The IPO Process in India: A Handbook

Table of Contents

To the corporations seeking access to growth, legitimacy, and access to massive capital, an Initial Public Offering (IPO) is the money-maker. However, becoming a public company listed on India’s share market is a step-by-step process of meticulous planning, following rules, and scripted action. This handbook guides you through the IPO process in India from decision to listing.

Why Firms Do an IPO

It is fascinating to know why firms go out and issue new stock without going first through the IPO:

Important IPO Process Steps in India

1. Strategic Choice and Preparation Internally

The IPO process begins with the board and management of the company taking a strategy decision to go for an IPO. It is primarily driven by competitiveness, performance, market situation, and long-term strategic incentives. Firms need to assess their operational maturity, financial strength, and marketability before going in this direction.

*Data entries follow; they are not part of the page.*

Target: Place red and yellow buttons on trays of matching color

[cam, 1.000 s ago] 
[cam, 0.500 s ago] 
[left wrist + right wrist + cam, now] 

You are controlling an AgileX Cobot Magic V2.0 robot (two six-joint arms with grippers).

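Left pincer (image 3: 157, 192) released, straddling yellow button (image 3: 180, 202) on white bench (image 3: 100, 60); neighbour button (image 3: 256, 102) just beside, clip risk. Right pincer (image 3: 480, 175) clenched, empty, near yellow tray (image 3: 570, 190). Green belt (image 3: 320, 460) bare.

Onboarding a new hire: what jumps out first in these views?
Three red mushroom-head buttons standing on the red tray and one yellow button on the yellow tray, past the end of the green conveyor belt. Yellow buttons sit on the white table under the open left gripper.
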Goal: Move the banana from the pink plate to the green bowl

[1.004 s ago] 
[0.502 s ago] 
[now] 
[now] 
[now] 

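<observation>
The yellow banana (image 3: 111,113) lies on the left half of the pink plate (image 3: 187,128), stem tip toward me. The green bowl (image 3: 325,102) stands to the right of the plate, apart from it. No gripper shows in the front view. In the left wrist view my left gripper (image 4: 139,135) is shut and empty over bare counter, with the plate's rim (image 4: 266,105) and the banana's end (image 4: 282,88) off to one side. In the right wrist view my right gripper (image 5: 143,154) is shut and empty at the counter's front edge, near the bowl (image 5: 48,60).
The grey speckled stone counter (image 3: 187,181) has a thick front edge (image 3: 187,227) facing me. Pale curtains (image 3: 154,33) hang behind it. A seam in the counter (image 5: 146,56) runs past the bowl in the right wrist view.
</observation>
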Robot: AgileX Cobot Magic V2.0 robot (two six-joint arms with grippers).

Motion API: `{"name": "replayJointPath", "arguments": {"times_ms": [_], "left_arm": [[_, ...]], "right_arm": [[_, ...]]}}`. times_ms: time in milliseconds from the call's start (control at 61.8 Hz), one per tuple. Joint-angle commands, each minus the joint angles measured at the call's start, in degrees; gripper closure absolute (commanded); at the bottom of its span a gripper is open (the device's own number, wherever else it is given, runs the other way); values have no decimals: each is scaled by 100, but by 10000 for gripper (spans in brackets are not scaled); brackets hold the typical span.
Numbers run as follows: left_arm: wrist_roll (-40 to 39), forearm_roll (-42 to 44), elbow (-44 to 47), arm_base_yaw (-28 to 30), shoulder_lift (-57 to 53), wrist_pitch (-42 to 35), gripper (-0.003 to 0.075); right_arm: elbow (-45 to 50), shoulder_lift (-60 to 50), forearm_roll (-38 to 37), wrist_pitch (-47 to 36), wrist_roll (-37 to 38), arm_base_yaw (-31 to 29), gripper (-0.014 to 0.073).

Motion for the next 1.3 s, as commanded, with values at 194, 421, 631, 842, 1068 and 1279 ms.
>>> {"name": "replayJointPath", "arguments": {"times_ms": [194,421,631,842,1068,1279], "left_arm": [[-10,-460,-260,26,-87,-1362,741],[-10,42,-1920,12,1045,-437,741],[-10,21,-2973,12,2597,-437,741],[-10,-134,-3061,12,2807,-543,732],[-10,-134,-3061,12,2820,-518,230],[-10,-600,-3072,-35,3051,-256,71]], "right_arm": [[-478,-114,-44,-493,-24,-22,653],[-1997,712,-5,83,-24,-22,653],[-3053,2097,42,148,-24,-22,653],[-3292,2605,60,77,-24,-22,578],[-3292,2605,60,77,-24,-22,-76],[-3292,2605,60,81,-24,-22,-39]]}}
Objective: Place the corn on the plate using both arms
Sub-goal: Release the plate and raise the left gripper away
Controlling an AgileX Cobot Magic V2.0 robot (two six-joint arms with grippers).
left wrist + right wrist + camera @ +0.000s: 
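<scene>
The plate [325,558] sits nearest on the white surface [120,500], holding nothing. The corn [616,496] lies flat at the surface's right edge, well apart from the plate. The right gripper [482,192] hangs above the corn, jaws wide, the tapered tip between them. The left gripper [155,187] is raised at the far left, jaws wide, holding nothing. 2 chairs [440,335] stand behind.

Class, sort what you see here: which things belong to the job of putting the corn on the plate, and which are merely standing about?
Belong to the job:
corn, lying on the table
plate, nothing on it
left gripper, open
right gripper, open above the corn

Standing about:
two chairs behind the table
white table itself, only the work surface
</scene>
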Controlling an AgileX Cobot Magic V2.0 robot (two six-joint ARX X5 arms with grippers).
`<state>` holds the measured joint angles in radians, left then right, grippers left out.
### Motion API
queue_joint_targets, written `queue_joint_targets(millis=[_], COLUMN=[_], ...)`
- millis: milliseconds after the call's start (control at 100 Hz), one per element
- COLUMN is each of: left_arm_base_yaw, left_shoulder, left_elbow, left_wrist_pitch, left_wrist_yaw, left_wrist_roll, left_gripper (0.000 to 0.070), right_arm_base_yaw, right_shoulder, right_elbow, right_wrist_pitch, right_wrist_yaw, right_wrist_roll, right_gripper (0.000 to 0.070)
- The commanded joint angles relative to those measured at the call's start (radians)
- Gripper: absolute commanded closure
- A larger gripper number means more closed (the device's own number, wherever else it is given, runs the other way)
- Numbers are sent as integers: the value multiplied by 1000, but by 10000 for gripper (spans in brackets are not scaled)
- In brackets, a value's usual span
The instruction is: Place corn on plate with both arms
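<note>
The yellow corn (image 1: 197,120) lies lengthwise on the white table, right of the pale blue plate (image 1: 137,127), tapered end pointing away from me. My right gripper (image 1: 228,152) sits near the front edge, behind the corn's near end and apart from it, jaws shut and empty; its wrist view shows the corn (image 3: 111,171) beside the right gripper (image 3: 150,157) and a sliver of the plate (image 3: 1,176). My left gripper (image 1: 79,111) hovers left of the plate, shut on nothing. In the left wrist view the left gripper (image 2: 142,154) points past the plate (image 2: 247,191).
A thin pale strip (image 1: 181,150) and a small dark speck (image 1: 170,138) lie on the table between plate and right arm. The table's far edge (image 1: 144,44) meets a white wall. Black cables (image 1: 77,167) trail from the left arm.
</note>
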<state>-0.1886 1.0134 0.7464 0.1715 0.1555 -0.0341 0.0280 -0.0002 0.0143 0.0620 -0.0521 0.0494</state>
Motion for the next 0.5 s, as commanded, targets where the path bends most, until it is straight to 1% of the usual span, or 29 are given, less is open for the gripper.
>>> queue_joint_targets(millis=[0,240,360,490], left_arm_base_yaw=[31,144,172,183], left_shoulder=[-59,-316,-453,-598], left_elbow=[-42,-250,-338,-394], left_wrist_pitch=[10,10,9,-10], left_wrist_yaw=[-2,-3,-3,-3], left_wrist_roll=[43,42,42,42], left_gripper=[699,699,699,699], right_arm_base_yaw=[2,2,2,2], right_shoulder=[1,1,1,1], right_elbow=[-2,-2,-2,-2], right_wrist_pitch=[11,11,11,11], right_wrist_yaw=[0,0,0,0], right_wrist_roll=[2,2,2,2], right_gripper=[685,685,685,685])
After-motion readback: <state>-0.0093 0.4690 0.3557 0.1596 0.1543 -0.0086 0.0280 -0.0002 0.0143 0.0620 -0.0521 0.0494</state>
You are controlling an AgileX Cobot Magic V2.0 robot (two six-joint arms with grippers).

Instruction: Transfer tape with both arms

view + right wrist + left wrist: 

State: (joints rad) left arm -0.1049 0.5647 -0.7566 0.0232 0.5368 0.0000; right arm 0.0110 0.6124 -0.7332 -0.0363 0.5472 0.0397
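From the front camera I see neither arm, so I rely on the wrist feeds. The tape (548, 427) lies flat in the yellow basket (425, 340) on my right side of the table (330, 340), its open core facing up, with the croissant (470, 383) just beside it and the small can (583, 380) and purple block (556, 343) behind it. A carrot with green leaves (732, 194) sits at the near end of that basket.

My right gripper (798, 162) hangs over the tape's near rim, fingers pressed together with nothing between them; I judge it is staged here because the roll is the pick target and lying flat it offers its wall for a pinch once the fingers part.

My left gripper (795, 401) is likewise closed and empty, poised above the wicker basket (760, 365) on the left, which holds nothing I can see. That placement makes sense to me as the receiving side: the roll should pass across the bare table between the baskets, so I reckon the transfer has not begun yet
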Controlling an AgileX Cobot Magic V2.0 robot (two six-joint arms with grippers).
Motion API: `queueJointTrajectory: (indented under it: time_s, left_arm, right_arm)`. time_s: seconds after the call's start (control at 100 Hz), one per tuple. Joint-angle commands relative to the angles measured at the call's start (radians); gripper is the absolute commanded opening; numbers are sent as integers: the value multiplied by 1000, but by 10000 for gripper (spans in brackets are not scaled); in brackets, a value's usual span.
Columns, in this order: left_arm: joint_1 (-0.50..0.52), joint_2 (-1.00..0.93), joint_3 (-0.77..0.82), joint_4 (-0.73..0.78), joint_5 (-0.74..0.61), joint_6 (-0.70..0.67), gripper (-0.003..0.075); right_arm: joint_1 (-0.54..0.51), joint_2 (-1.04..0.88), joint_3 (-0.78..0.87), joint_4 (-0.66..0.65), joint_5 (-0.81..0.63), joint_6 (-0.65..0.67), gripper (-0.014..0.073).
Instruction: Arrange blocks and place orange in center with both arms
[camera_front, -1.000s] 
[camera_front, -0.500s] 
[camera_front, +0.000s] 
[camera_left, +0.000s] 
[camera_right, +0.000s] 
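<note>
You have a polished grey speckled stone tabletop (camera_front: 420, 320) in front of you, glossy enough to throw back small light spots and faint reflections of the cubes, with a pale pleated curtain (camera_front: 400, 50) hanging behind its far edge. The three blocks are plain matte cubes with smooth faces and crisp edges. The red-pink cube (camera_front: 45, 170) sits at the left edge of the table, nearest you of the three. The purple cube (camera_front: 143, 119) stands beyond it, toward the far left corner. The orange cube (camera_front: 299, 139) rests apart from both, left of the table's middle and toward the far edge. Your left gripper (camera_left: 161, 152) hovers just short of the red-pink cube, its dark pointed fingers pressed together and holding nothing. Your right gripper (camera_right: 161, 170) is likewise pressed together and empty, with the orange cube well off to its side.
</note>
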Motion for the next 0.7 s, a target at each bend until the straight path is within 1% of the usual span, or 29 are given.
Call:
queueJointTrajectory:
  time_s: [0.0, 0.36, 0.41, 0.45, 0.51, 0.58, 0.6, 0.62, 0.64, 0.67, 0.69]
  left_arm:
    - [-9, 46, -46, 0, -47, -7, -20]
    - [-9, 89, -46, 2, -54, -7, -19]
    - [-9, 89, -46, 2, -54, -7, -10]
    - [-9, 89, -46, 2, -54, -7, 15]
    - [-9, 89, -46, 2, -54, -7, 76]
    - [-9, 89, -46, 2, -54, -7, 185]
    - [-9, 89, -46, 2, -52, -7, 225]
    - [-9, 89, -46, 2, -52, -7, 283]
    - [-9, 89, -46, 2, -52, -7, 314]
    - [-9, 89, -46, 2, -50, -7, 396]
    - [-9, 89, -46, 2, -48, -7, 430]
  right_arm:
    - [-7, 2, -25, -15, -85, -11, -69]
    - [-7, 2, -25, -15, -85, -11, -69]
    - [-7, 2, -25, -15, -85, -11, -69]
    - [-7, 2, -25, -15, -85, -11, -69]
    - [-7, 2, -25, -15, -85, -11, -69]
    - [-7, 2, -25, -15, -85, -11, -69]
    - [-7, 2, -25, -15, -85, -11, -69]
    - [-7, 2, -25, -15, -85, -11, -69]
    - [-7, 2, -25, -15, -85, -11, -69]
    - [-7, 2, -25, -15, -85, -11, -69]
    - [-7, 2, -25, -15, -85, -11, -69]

2. Appointment of Intermediaries

A team of financial, legal, and regulatory experts need to guide the company through the intricate IPO process:

3. Due Diligence and Preparation of DRHP

There is colossal due diligence in judging the financial, operational, and legal health of the company. It includes reading the financial statements, due diligence of the promoters, reading legal disclosures, and testing of internal control. Then, a Draft Red Herring Prospectus (DRHP) is prepared with prominent facts like financial statements, business risks, background of the management, and use of IPO proceeds. It is one of the key communication documents portraying the picture of the business model of the company as well as future growth prospects to prospective investors.

4. Filing with SEBI

The DRHP is submitted to the SEBI for scrutiny. SEBI verifies the document for fair and equitable disclosure to the investor interest. The procedure involves a series of interactions with SEBI, in which the regulator seeks further clarification, or attempts to modify the draft.

5. Stock Exchange Filing and ROC Submission

When the company gets SEBI approval, it makes a final Red Herring Prospectus (RHP) with the Registrar of Companies (ROC). It also makes a listing application with key stock exchanges such as the Bombay Stock Exchange (BSE) and National Stock Exchange (NSE). It entails adherence to listing norms of selected stock exchanges, for example, improved corporate governance and disclosure fiscal needs.

6. IPO Marketing

Mass investor meetings and roadshows are done by the firms to generate interest and credibility into the issue. It is an important exercise in the back end of generating momentum and attracting institutional and retail investors. Fund manager presentations, retail investor presentations, and media presentations may even be arranged in some instances, highlighting the firm’s business model, numbers, and growth strategy.

7. Pricing the Issue

Pricing can be done using the book-building technique, where the price is fixed in a band and the final price will be determined based on investor demand. The process is flexible enough to enable the issuer to negotiate and price most favorably based on market mood.

8. Opening the IPO for Subscription

After the price is determined, the IPO becomes available for subscription, usually for 3-5 working days. The subscription is through Bank, broker websites or ASBA facilities. The window period is usually marked by increased trading volumes and media coverage, a sign of interest from the investors.

9. Share Allotment and Refunds

During and after the subscription period, the shares are allocated among the subscribers based on demand and as under rules. Oversubscription would typically be succeeded by allotment on pro-rata or lottery basis, and refund of non-allotted shares. Closure of basis of allotment and crediting of the shares in successful applicants’ demat accounts also come in this phase.

10. Listing and Commencement of Trading

Lastly, the company’s parent shares are floated in the selected exchanges, de facto bringing the firm’s shares to the market. Listing day is also a spectacle, a first response of the market to the firm and generally a pointer towards its share’s trend in secondary market performance.

IPO Structure in India

The IPO procedure in India is governed by a strong regulatory regime for investor protection and transparency:

All of them require rigorous disclosures, corporate governance standards, and list-based reporting from time to time.

An IPO and going public is a life-altering experience that can free tremendous value for a company. Proper preparation, guidance, and planning can guide companies through the process to growth and market domination. It is a challenging but rewarding process that gives companies the money and market exposure they need to succeed in the long term.